The pathogenesis of PDP is not yet clearly understood but evidence suggests that vascular endothelial growth factor (VEGF) and platelet-derived growth factor could play a central role (6). Recent studies demonstrated a prostaglandin mediated pathway as the key player in the pathogenesis of PDP. The 15-hydroxyprostaglandin dehydrogenase (HPGD) enzyme plays an important role in prostaglandin degradation and increased prostaglandin levels, particularly prostaglandin E2 (PGE2) (16). The two major genetic lesions both lead to an increase in PGE2, either by decreased degradation due to enzymatic loss (HPGD mutations) or a transporter defect (with SLCO2A1 mutations). The genetic assay was performed in both cases in this report, revealing a novel homozygous SLCO2A1 NM_005630.2: c.31 C>T (p.Q11*) mutation in the first case and a previously reported homozygous SLCO2A1NM_005630.2:c.86delG (p.G29Afs*48) mutation in the second case. Radiological findings in PDP include subperiosteal newbone formation, cortical thickening, and narrowing of the joint spaces. Resorption of bone of the distal phalanges and ossification of inter-osseous membranes and ligaments can also be seen (17). In our first case, bilateral hand radiographs revealed periostitis and hyperostosis in the metacarpal and proximal phalanges. In our second case, radiographic examinations were found to be normal.

There is no specific treatment modality for PDP. Both 15 HPGD and SLCO2A1 genes are involved in PGE2 synthesis (18,19). COX inhibitors (non-steroidal anti-inflammatory drugs, acetylsalicylic acid and corticosteroid) that inhibit the COX enzyme and suppress PGE2 biosynthesis are promising agents in PDP treatment. We achieved a good response in the first case, but treatment was discontinued in the second case due to upper gastrointestinal bleeding from a duodenal ulcer. In the first case, after six months of meloxicam and prednisolone treatment, the patient’s complaints regressed significantly, so prenisolone treatment was discontinued by titration and followed up with meloxicam treatment. Alessandrella et al. (20) observed a marked improvement in skin findings and joint pain with hydroxychloroquine in a PDP patient with a homozygous SLCO2A1 gene mutation.
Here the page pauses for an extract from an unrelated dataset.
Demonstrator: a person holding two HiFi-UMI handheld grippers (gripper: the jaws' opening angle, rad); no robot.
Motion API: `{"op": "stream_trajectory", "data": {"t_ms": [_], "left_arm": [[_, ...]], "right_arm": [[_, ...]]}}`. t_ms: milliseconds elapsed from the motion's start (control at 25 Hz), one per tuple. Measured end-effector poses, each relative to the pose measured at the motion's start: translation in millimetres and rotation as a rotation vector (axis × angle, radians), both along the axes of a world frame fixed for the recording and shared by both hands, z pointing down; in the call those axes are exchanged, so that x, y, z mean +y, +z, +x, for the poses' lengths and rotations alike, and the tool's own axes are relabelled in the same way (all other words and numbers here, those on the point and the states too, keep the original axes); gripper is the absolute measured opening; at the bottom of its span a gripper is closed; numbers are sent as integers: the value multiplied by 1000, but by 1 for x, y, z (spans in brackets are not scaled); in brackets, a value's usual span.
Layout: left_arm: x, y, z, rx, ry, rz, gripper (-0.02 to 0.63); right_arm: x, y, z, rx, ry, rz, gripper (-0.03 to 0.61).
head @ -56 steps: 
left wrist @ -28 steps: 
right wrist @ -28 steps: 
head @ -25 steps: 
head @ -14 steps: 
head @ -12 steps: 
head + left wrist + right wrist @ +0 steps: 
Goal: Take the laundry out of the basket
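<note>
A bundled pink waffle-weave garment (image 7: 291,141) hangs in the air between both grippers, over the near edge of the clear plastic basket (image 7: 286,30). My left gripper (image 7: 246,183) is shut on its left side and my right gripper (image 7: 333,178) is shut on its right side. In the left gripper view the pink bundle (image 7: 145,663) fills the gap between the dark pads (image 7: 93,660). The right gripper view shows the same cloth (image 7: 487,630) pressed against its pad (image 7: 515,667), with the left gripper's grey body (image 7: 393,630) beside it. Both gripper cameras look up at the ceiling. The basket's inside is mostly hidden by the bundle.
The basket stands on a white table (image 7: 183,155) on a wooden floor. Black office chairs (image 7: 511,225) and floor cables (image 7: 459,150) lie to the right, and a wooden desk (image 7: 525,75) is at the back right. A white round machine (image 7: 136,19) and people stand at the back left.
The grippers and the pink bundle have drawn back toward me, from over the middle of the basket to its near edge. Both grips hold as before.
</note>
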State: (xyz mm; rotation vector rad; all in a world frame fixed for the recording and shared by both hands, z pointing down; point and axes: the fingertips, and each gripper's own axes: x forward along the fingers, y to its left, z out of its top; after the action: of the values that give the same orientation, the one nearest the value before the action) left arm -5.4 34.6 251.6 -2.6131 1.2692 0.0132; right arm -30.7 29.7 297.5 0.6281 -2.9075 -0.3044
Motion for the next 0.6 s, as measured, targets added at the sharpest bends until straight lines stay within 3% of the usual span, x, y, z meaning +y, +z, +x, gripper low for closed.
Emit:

In the second case in our report, hydroxychloroquine therapy was initiated as a homozygous SLCO2A1 gene mutation was detected, and marked regression was achieved in skin findings. Other agents used in medical therapy of PDP include aescin, bisphosphonate, colchicine, retinoids, tricyclic antidepressants, and tamoxifen citrate (21,22). Botulinum toxin A has been used for cosmetic reasons. Surgery has been used to correct bone deformity, if present, and plastic surgery can be used to repair thickening in the forehead skin.

When a patient is suspected of having acromegaly, the first step is biochemical testing to confirm the clinical diagnosis, followed by imaging to determine the cause of excessive GH secretion. Pituitary adenoma is present in more than 95 percent of cases (23). The best single test for the diagnosis of acromegaly is measurement of serum IGF-1. Both serum GH concentrations and IGF-1 concentrations are increased in virtually all patients with acromegaly. During OGTT, serum GH level <1 μg/L means the diagnosis of acromegaly is excluded. In PDP patients, IGF-1 and GH are normal and there is no adenoma in the pituitary (20). In both of our patients, GH and IGF-1 were found to be normal and GH after OGTT was <1 ng/mL while pituitary MRI reported no adenoma. Although transsphenoidal surgery is recommended as the first step in treatment, treatment with a long-acting somatostatin analogue is also used in cases that do not respond to surgery (24).

Conclusion

In conclusion, the clinical presentation of PDP can be confused with multiple other diagnoses, especially acromegaly. Therefore PDP should be considered in the differential diagnosis of individuals presenting with acromegaloid feature.